Just a normal everyday working stiff who can understand plural and Singular said...

1663
1660 The sign is done in poor wording. Let’s give an example so you may understand. First of which, we must understand the difference between “Plural and Singular.” Example; Saturn’s Moons, more than one! Earths Moon, one! Americas Byway, one! Americas Byways, more than one! An American Byway, more than one! That sign is (Singular) and pretty smug at that. The sign should be re-worded for the sake of accuracy. Something needs to be done; our other states which also had canals need to see this bit of arrogance coming from those making the decisions here at home. Keep this thought; my car has a spare tire that would one tire!!! Once again those who run the show are putting the cart –n- front-of- the –horse.

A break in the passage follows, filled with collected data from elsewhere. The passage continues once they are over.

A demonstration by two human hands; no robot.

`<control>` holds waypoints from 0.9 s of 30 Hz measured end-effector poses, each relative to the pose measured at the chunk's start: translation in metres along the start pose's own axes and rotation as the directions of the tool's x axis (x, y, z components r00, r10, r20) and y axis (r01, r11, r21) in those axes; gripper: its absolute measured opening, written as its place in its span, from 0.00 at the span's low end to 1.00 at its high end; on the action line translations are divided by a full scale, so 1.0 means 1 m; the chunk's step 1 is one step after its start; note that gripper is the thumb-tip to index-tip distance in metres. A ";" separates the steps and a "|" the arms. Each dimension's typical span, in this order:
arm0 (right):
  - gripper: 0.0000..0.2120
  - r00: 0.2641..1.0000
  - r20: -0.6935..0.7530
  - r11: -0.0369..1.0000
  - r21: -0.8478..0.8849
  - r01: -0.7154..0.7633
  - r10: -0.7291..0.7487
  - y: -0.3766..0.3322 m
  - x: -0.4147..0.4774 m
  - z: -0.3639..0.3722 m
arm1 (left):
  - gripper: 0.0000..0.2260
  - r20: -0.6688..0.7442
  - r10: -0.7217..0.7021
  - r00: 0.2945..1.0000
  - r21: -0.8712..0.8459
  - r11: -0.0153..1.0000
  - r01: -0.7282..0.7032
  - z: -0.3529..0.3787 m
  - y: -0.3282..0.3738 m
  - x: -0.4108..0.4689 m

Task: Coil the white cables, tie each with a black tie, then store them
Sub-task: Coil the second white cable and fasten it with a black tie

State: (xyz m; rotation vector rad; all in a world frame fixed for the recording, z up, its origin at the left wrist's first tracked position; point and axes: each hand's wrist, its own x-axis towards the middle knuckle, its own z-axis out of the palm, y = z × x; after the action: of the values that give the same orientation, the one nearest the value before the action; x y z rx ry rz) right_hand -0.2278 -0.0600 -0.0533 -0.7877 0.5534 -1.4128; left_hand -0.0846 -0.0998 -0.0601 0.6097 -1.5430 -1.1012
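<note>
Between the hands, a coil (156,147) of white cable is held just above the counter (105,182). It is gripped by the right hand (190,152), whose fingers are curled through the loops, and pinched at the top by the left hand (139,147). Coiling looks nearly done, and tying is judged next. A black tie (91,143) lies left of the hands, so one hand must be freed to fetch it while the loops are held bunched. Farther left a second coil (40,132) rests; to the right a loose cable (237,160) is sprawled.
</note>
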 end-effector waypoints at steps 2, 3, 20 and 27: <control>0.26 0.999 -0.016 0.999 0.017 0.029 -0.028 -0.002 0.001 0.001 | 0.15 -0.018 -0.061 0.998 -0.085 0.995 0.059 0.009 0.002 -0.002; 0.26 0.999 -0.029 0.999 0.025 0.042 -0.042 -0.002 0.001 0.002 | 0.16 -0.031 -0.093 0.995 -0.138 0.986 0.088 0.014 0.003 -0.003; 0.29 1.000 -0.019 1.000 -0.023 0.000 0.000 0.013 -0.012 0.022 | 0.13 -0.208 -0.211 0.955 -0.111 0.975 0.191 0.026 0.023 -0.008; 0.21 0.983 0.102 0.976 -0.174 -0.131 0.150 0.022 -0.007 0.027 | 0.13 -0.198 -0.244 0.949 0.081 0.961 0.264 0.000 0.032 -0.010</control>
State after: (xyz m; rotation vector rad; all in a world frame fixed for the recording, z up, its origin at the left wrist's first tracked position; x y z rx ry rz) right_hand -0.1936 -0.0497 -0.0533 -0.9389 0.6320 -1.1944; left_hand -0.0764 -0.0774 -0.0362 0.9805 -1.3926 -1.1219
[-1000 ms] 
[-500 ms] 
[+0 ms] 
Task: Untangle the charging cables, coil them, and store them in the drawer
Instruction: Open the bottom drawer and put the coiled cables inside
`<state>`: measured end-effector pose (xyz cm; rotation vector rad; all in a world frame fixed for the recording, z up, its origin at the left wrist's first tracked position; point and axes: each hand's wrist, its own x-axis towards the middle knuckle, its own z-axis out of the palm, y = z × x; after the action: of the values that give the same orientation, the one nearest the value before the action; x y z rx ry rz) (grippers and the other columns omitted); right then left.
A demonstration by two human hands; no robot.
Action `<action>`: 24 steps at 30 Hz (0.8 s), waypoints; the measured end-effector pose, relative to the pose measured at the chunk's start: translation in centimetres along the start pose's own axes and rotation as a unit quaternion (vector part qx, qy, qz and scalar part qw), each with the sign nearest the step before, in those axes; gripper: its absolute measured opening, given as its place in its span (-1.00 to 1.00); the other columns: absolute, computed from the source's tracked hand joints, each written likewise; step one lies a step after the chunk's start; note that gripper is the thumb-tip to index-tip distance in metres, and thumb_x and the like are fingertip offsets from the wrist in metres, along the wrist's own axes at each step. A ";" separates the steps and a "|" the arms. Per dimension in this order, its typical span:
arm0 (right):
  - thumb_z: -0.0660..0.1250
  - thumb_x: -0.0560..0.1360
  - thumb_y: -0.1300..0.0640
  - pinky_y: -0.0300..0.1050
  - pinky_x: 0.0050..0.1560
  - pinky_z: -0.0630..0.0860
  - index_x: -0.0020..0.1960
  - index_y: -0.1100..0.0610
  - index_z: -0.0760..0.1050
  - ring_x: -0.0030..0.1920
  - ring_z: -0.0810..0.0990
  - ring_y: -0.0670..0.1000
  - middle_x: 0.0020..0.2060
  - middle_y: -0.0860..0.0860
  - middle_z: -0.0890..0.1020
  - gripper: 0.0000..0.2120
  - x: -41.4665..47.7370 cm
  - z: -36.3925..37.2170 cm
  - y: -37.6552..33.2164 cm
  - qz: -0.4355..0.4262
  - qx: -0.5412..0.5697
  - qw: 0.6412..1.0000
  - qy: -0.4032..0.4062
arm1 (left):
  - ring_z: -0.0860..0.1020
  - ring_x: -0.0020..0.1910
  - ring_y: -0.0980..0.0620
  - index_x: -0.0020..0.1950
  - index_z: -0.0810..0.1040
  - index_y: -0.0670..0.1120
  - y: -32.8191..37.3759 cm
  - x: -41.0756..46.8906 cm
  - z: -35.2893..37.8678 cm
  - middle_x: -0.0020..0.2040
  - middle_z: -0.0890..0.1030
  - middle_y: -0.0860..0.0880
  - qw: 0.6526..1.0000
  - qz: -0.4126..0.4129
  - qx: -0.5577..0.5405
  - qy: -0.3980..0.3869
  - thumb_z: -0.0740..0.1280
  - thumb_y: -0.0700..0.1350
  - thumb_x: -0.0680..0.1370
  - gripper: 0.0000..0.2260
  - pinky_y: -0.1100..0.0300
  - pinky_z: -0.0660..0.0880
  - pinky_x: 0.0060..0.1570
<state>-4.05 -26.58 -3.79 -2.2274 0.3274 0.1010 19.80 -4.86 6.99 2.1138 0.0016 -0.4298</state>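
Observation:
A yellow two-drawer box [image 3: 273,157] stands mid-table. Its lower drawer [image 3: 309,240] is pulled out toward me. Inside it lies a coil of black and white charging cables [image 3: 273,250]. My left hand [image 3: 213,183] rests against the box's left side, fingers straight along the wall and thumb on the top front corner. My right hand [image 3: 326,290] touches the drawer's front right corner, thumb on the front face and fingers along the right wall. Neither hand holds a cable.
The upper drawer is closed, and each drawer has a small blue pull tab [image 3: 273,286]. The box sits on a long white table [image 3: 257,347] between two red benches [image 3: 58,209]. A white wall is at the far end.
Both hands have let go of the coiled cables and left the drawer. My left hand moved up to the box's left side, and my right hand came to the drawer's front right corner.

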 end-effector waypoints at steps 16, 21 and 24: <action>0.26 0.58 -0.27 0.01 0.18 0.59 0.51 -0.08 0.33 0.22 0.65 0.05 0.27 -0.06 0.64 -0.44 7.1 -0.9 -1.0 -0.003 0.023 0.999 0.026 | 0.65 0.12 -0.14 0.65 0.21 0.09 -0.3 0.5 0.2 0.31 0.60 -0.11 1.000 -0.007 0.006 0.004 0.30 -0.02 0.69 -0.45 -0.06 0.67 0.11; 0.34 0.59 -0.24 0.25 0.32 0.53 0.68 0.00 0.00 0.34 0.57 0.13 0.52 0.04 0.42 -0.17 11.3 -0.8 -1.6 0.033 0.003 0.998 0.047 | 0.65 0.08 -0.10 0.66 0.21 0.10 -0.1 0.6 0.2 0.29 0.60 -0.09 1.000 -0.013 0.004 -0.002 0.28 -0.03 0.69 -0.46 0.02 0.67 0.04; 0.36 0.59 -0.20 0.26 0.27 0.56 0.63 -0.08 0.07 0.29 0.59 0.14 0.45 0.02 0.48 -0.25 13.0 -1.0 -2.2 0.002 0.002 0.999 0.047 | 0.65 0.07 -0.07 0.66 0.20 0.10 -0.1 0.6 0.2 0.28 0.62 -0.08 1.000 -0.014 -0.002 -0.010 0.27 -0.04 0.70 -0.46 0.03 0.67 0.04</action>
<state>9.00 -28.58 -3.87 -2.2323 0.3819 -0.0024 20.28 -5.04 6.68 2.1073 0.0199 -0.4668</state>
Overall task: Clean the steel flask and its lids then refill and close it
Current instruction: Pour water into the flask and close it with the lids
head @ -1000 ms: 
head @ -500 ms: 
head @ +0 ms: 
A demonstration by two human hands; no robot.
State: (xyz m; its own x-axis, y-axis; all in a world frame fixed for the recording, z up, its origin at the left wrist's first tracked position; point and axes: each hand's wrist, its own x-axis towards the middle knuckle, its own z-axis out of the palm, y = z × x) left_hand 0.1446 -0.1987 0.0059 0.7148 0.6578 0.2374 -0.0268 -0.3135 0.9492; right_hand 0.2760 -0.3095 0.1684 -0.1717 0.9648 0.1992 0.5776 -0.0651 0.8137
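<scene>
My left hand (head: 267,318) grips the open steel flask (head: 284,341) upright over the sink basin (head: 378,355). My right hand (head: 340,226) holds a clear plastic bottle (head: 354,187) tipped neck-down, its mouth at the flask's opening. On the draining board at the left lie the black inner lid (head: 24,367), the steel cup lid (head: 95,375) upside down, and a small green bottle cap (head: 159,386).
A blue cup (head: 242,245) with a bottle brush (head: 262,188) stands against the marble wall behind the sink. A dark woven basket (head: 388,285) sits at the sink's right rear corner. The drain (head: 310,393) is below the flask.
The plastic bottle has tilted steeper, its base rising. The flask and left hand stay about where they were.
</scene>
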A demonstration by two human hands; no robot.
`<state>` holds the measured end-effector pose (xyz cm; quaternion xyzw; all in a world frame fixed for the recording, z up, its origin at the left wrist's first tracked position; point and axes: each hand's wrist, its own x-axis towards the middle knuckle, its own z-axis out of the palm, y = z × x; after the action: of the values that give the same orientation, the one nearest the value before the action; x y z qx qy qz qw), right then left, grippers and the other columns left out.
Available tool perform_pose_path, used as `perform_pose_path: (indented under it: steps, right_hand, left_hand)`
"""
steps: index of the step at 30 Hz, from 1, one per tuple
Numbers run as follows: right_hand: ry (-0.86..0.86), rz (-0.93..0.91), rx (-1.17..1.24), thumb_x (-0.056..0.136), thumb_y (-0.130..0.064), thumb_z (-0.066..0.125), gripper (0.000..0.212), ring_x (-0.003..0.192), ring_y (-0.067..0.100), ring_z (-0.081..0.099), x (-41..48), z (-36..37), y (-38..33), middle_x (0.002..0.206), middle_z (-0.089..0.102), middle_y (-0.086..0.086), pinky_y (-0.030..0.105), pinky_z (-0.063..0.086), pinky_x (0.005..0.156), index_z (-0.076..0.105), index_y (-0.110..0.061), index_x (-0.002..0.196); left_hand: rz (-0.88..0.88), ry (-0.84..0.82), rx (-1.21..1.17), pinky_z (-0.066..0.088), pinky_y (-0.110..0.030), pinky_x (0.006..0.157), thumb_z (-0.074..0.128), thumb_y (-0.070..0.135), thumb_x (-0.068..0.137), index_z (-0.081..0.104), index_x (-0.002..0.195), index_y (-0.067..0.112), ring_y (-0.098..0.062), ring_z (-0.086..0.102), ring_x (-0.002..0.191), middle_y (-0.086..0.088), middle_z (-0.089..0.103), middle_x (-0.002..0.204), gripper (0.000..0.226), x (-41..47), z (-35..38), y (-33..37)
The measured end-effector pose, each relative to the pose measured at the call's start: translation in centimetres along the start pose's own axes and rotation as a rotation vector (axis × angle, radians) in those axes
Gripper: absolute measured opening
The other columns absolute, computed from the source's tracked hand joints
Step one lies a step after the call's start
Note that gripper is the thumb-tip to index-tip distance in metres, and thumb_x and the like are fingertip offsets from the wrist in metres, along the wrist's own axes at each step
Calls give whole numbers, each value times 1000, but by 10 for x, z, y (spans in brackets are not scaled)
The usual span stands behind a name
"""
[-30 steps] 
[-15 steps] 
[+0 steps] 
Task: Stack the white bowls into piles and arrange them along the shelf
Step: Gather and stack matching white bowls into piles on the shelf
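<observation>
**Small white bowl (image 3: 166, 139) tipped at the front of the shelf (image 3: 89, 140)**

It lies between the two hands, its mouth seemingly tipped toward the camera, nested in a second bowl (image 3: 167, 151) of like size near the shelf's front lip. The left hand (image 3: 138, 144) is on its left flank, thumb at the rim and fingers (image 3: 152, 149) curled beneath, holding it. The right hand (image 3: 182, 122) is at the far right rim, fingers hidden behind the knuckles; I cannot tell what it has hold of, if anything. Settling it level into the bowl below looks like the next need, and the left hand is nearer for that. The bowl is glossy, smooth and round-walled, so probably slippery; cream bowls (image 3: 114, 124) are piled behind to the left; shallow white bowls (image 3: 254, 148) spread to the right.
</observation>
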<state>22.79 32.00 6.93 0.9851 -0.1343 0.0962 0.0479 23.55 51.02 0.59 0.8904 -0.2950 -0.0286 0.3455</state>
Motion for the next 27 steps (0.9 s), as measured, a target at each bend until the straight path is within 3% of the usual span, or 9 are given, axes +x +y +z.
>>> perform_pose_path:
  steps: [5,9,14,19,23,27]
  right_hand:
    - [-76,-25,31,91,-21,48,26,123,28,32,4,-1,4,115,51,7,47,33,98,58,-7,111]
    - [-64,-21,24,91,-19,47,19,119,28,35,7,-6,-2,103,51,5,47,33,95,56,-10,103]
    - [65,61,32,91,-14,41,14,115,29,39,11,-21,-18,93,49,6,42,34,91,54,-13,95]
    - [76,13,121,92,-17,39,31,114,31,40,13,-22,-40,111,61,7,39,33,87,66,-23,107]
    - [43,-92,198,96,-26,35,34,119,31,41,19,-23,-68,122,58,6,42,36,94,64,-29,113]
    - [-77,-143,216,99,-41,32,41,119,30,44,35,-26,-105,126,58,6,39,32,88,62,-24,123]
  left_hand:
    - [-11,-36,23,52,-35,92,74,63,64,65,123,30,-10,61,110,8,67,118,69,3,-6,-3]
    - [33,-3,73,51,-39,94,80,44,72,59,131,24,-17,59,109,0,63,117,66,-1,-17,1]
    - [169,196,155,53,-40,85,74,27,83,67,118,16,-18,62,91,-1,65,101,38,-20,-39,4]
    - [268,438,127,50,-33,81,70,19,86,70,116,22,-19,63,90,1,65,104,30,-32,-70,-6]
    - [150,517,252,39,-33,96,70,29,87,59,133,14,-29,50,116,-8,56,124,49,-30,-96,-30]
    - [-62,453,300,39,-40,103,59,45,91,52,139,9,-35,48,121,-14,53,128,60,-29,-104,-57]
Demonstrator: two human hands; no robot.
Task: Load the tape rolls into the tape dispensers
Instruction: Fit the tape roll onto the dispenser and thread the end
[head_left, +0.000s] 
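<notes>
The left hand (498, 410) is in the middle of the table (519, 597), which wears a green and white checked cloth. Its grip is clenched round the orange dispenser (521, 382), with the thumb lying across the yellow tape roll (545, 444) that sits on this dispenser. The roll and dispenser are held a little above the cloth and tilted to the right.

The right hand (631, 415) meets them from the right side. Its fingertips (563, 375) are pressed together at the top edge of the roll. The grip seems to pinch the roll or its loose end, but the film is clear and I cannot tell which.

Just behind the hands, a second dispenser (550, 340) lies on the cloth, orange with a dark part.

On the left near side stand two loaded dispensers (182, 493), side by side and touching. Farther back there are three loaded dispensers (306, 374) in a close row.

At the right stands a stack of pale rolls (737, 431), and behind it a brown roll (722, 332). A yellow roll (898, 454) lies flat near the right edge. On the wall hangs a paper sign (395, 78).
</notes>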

The real was the Railways said...

1664 I sit with the railroad boys. That's pretty lame, this sign thing. The Ohio Canal was Ohio's Byway, not the national Byway! Zane's Trace was the second and the other canals really don't account for much. What bearing would the Ohio and Erie Canal have on Colorado or any far away place, nothing at all? The only impact whatsoever would be contributed to the larger river routes that moved freight from it. All these stories about our presidents riding on the canal are all Bullshit and cannot be proven. Without a doubt, all the Presidents before they were flown had their own personal train cars from 1850 on, with a special designated train to pull them. Would someone stand up and tell us, the general public, which canal boat our Presidents lived aboard. I would imagine with it being the American and only byway they had several golden and glamorous boats to pick from. If this canal was Americas Byway, then why wasn't the Nations Capitol moved onto its towpath.

CSO and the State need to be reorganized on canal matters said... said...

1665—Here’s where the problem lies pertaining these signs. First of which, they have been placed in scores of locations and they are totally incorrect on the information aspects. But they are very attractive. Then again so’s a good paint job over bondo. Those who are driving the bus and control these projects are far smarter than those who approve these expenditures. To break that down, I mean this, whoever they had too convince that the Ohio and Erie Canal was Americas Byway, they were naive to the fact its not. With the swipe of a pen and placing a signature cost we the taxpayers hundreds of thousands of dollars that could be used better somewhere else. If you are going to spend our money, please at least get it right. In the many paragraphs above and judging by the responses on this matter clearly is an indication that the sign represents something that it never was during its time. I’m a member of a couple select canal organizations; you couldn’t pay me to join the Canal Society of Ohio. It’s corrupt and carries out bad business dealing while the taxpayer get poorer the society gains plenty of capital too run with. We owe our thanks to that blundering Idiot Congressman Ralph Regula for sticking it to the taxpayer by buying into pouring millions into the CSO and let them disperse funds too whoever. The books should be open for review. He should have gotten a job at Dairy Mart long ago; he really was a poor representative. He may have funded the canal projects, but murdered the people of Ohio on other issues. He voted to outsource plenty of jobs and his stand maneuvered our labor force in part over the state lines. Sure he was good to secure the funds on the canal and towpath issues because money comes easy for a millionaire, . Look at his wages; was he worth it to Ohio? Hell No!! We could go on forever on that. Subject The signs are wrong and need to be corrected.

Anonymous said...

1666-to 1665. I certainly respect your opinion on the many subjects you covered. You're right on many of them. One that you're not correct on is that The Canal Society of Ohio receives any funds from government entities-Township, County, State, or Federal. It does not receive a dime of taxpayer money.--W.A.Seed

Average Guy who's not stupid said...

1667
1666 Where do you think the money comes from Dah!!! Do you think the wording should be changed. Before you answer, I went to the shopping center for opinions showing a picture of the (Byway) sign to one hundred people over two days who would look at it and asked their opinion. Everyone said it seems as if the sign indicates that the Ohio and Erie Canal was the only mode of transportation then.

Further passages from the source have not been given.